With the images removed, transcribe the listing that follows exactly.

• _Dataset excerpt_:
++++++++

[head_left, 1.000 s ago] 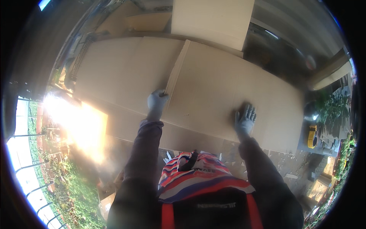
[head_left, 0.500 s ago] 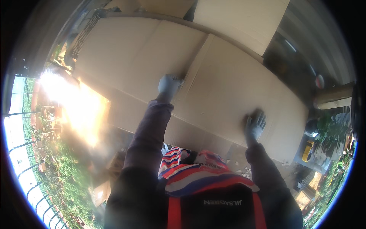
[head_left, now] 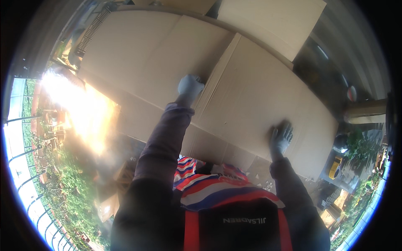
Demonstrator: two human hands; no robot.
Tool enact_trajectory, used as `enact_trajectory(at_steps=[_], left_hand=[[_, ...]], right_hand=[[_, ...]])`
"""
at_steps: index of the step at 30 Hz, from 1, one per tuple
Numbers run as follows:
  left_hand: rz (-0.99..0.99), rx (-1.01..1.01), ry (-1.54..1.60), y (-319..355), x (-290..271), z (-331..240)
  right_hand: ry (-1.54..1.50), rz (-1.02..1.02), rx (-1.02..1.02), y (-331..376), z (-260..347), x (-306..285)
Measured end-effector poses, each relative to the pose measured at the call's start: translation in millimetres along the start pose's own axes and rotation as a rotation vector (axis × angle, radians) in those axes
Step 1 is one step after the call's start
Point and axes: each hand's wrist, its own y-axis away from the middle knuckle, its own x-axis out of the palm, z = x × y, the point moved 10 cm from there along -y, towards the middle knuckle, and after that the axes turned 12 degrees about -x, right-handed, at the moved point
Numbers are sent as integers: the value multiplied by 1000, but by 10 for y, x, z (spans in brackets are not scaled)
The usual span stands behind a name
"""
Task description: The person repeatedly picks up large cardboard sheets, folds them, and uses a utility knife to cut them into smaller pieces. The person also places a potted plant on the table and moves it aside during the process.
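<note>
The big flattened cardboard sheet (head_left: 251, 96) lies spread in front of me, above my chest; my left hand (head_left: 189, 87) curls over its raised fold edge, my right hand (head_left: 280, 136) rests flat and spread on the panel, gripping nothing; I judge even pressure keeps it from buckling.

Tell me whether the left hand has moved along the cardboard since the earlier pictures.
Yes. The left hand now grips farther up the cardboard sheet along its crease, well ahead of the right hand, which lies flat near the sheet's near edge.
</note>
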Motion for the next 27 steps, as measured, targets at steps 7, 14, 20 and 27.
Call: enact_trajectory(at_steps=[7, 14, 20, 27], left_hand=[[117, 24, -70, -97, 119, -24], [240, 74, -210, -262, 374, -24], [118, 102, -293, 145, 246, 324], [276, -7, 476, 1016, -50, 615]], right_hand=[[2, -141, -64, -10, 10, 2], [-5, -153, -60, 3, 2, -22], [-14, -130, -67, -5, 8, -19], [16, -116, -61, 14, -32, 50]])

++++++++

• _Answer for the task_:
[head_left, 1.000 s ago] 
[head_left, 0.500 s ago] 
[head_left, now] 
Demonstrator: two human hands; no robot.
Tool enact_trajectory, used as `enact_trajectory(at_steps=[_], left_hand=[[_, ...]], right_hand=[[_, ...]])`
"""
at_steps: index of the step at 30 Hz, from 1, one per tuple
Numbers run as follows:
  left_hand: rz (-0.99..0.99), rx (-1.01..1.01), ry (-1.54..1.60), y (-319..355), x (-290..271), z (-331..240)
  right_hand: ry (-1.54..1.50), rz (-1.02..1.02), rx (-1.02..1.02), y (-331..376), z (-260..347), x (-306..285)
Measured end-effector poses, each relative to the pose measured at the call's start: translation in millimetres along the start pose's own axes and rotation as a rotation vector (axis × angle, radians) in those axes
Step 1 is one step after the call's start
Point and axes: each hand's wrist, its own y-axis away from the middle knuckle, its own x-axis out of the palm, z = x × y, the point moved 10 cm from there along -y, towards the middle knuckle, and after that the axes turned 12 degrees about -x, right-handed, at the moved point
Numbers are sent as integers: the value multiplied by 1000, but by 10 for y, x, z (spans in brackets are not scaled)
The usual span stands behind a name
"""
Task description: The person repeatedly picks up large cardboard sheets, folds them, and uses a utility knife to cut them into smaller pieces. The person also places a potted plant on the table and moves it aside during the process.
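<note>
The big flattened cardboard sheet (head_left: 251, 96) lies spread in front of me, above my chest; my left hand (head_left: 189, 87) curls over its raised fold edge, my right hand (head_left: 280, 136) rests flat and spread on the panel, gripping nothing; I judge even pressure keeps it from buckling.

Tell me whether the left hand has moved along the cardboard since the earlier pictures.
Yes. The left hand now grips farther up the cardboard sheet along its crease, well ahead of the right hand, which lies flat near the sheet's near edge.
</note>
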Motion for the next 27 steps, as measured, targets at steps 7, 14, 20 and 27.
Call: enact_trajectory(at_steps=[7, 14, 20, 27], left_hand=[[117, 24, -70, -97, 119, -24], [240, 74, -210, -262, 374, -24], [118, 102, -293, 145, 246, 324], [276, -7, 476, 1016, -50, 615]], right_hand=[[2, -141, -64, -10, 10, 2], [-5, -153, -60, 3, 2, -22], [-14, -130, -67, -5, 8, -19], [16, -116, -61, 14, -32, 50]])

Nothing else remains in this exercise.